About this task:
The data that follows is to be copied exactly, with each image removed.

Information shown:
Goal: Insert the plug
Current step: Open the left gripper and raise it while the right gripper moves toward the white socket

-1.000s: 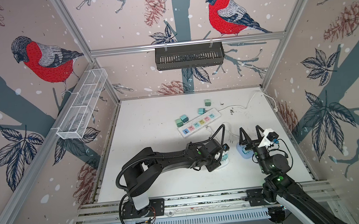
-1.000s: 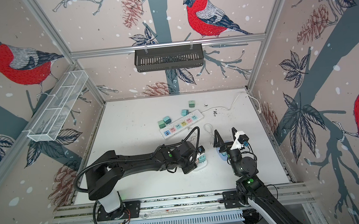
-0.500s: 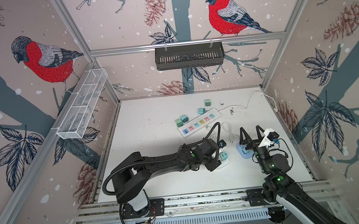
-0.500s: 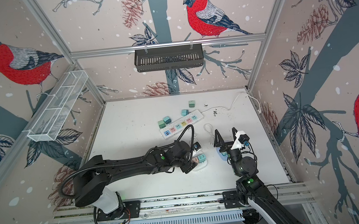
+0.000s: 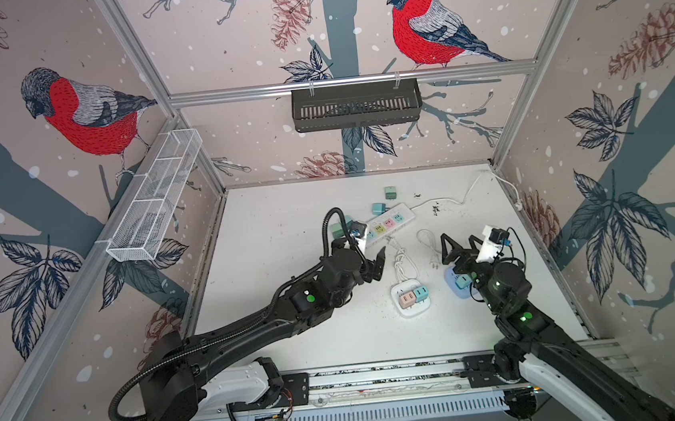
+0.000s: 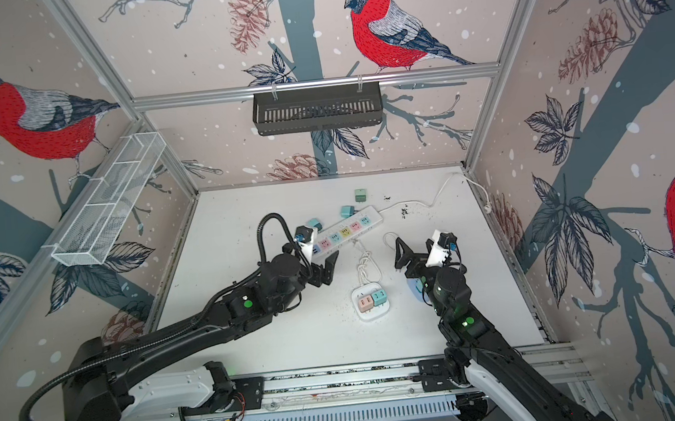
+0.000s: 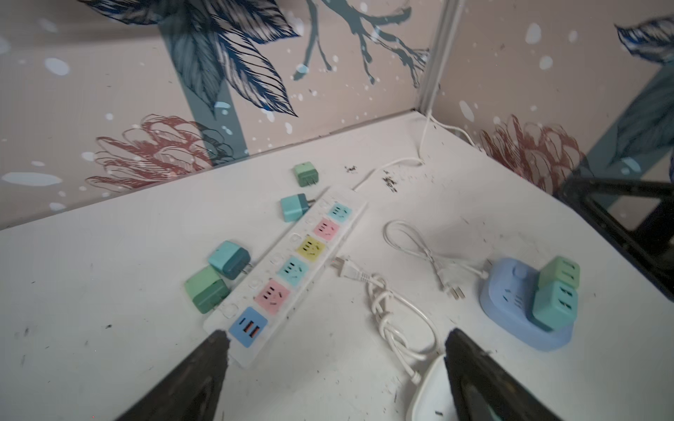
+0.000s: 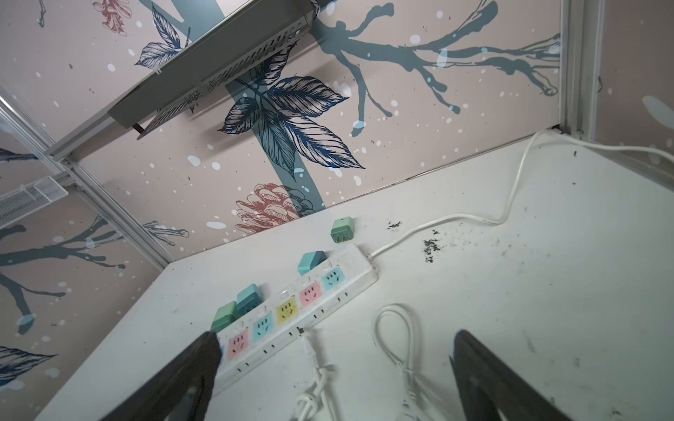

Response area:
Goal: Insert the plug
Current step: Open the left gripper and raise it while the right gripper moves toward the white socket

-1.000s: 
-1.000s: 
-0.500s: 
-0.500s: 
+0.000s: 
+0.000s: 
+0.000s: 
+0.000s: 

What the exercise required is now done.